[Dataset records]
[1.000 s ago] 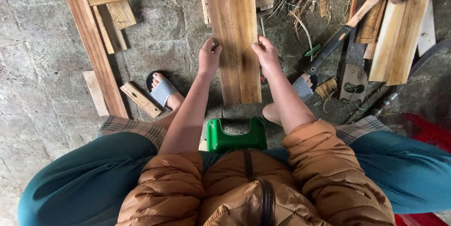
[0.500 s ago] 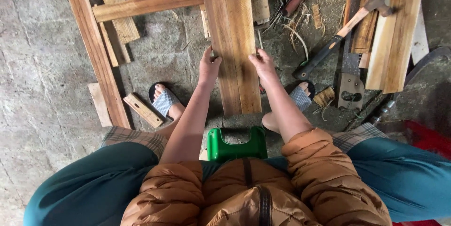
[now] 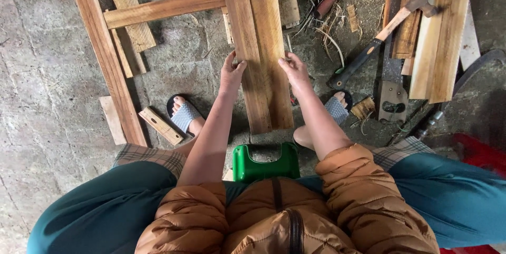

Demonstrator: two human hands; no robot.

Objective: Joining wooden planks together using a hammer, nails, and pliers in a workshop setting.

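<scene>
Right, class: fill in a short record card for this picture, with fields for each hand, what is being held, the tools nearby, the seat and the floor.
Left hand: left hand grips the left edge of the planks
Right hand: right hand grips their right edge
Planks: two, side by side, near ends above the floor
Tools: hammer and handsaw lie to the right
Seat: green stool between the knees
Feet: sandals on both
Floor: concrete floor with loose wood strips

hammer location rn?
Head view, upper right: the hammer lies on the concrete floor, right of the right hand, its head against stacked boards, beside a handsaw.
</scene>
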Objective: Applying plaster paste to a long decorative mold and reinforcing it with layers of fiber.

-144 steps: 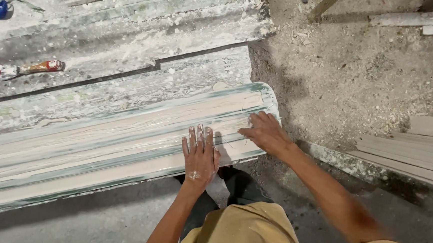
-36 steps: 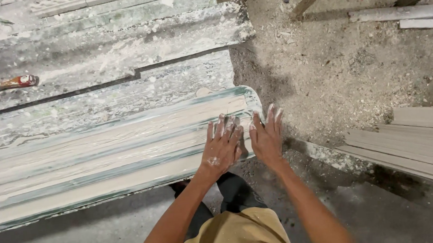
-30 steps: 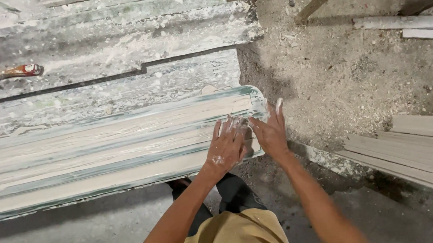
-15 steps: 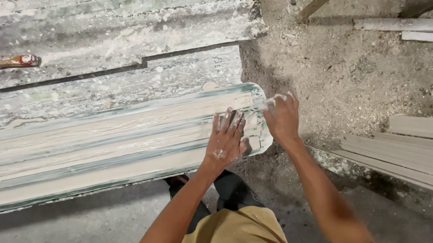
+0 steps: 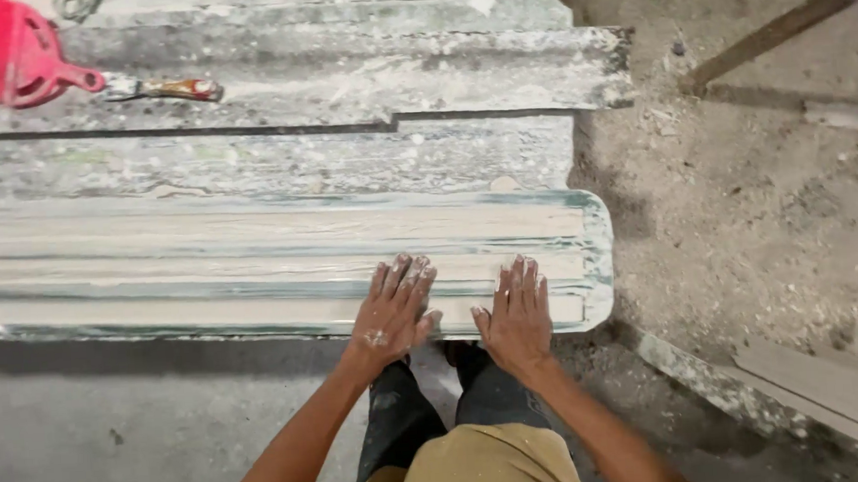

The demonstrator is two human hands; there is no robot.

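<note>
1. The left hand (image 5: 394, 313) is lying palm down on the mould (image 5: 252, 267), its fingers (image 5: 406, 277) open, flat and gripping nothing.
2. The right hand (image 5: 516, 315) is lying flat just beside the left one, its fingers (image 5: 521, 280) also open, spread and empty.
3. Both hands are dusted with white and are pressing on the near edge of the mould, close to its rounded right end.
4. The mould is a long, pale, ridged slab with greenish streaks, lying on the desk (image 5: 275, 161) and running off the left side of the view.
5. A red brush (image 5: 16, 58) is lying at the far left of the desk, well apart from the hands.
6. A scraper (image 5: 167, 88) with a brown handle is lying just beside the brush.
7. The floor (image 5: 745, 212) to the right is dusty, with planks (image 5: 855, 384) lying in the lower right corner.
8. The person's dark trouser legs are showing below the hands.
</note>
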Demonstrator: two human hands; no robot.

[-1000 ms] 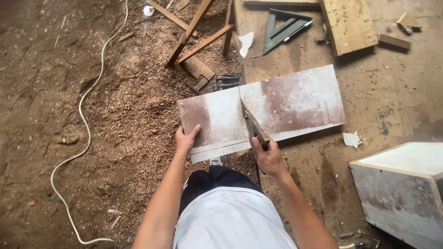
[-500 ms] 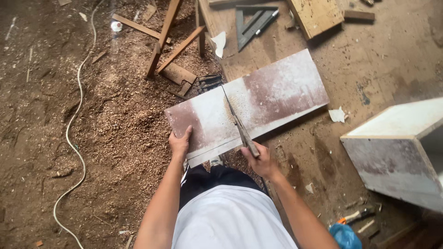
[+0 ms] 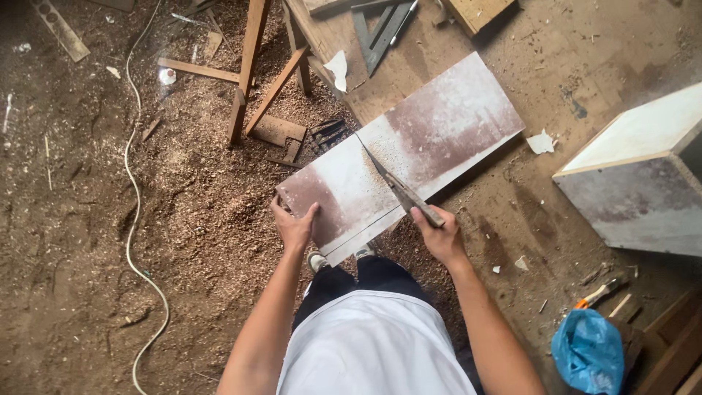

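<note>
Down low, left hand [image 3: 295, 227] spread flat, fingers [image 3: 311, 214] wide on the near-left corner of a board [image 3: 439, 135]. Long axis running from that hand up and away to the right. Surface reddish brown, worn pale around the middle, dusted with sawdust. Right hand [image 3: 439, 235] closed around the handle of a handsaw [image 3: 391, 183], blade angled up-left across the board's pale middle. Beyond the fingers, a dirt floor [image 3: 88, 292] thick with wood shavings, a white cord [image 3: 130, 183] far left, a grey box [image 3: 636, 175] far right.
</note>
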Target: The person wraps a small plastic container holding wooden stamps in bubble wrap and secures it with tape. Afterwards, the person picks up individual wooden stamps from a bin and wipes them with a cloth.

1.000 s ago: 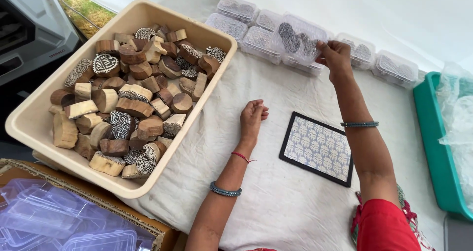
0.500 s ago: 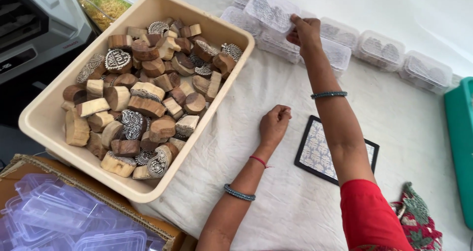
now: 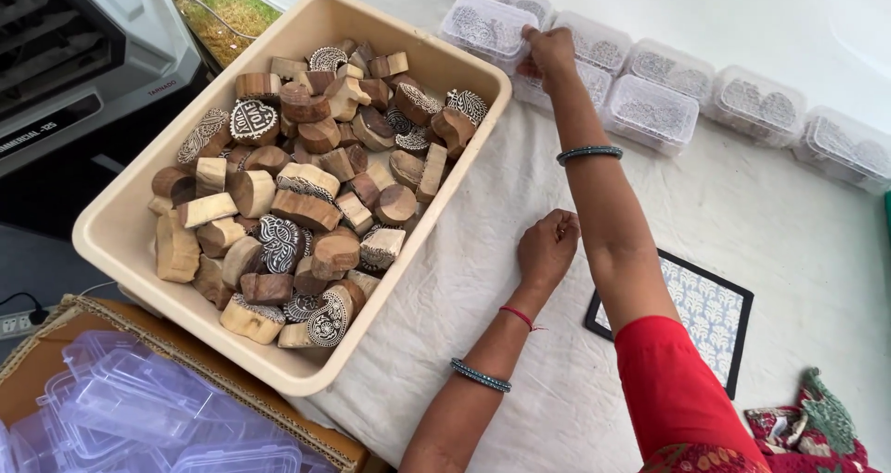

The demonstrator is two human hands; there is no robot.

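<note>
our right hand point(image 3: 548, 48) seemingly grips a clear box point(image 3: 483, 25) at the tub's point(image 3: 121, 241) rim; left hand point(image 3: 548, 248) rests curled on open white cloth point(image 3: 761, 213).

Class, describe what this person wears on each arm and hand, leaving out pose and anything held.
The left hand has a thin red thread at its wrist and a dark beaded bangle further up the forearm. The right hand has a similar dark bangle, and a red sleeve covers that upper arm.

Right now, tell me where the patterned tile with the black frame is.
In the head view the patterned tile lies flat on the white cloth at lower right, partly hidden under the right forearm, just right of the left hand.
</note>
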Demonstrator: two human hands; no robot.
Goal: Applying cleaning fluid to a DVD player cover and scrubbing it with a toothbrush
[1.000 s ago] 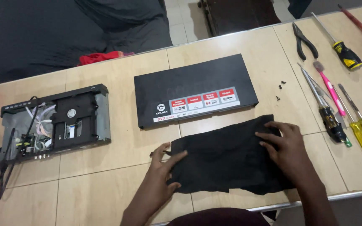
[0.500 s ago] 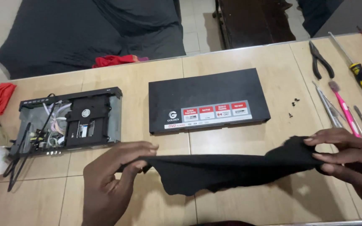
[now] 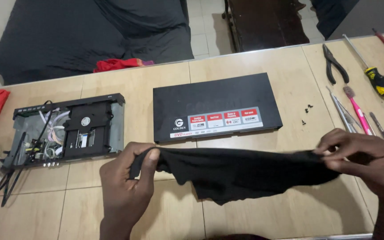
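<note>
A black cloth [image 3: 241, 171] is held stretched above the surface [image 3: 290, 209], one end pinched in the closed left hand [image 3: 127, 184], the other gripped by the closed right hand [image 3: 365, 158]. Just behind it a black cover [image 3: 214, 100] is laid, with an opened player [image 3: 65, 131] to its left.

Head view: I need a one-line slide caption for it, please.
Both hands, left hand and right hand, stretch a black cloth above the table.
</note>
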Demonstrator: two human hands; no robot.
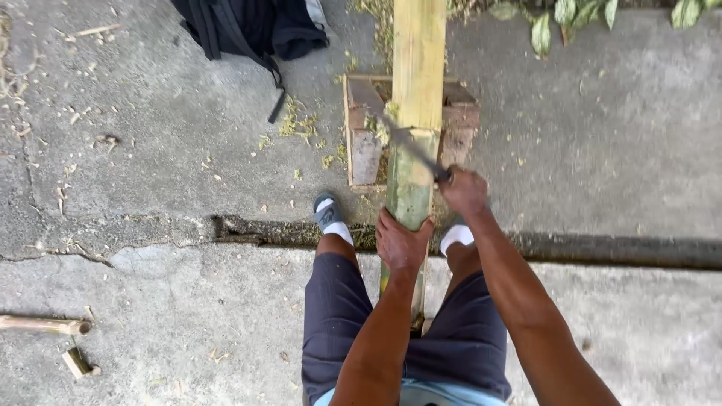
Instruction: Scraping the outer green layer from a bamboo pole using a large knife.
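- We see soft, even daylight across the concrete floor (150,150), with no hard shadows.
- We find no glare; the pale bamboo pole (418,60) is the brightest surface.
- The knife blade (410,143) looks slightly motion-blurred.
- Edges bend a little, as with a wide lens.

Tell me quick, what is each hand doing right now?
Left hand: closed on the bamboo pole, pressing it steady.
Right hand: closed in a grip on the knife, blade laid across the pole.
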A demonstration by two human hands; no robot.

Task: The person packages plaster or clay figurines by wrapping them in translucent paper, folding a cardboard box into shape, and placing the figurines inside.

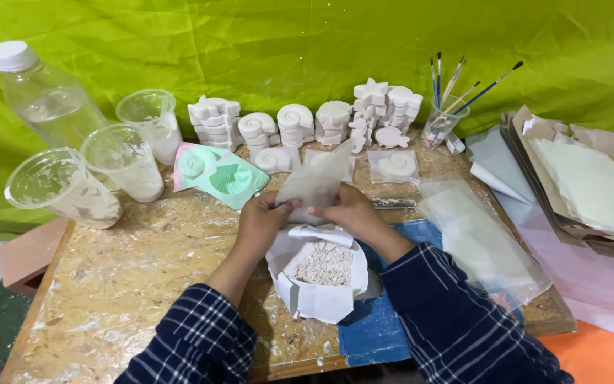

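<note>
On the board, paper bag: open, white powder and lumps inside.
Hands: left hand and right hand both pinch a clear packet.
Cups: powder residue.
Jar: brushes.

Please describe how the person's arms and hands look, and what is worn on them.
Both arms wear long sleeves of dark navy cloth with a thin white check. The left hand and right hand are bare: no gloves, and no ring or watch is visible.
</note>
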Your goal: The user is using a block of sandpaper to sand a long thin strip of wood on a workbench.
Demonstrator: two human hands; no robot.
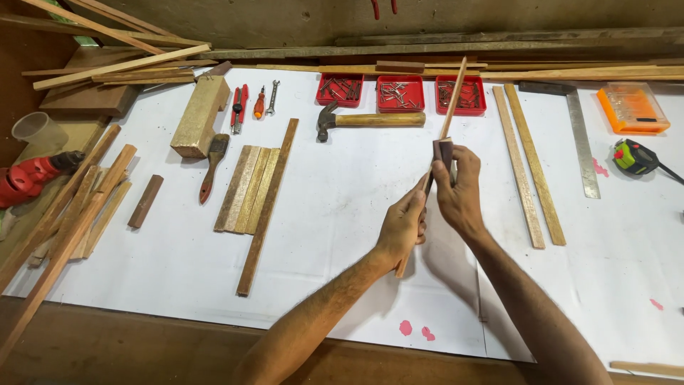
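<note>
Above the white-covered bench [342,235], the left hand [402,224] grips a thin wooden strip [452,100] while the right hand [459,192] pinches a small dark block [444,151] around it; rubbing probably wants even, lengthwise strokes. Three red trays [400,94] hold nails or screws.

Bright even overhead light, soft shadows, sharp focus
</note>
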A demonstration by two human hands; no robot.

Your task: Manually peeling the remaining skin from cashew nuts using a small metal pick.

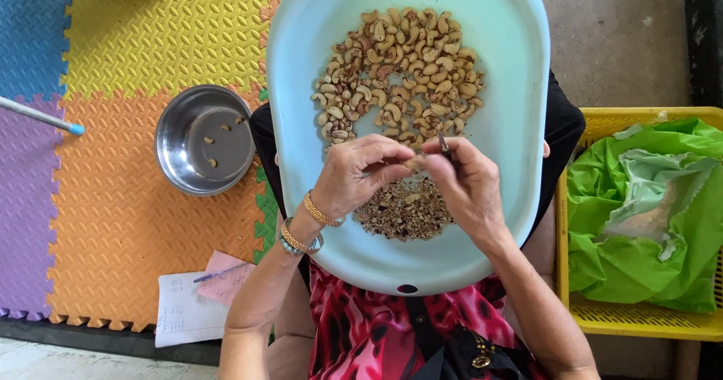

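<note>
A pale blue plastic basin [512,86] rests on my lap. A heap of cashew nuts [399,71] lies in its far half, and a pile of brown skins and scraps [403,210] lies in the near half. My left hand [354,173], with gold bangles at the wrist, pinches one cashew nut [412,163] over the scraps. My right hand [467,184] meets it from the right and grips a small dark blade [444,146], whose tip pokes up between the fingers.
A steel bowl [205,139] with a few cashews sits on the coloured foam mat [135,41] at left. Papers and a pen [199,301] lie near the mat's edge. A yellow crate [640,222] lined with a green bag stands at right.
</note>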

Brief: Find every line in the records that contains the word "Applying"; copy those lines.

Response:
Objective: Applying plaster paste to a long decorative mold and reinforcing it with layers of fiber.
Goal: Applying cleaning fluid to a DVD player cover and scrubbing it with a toothbrush

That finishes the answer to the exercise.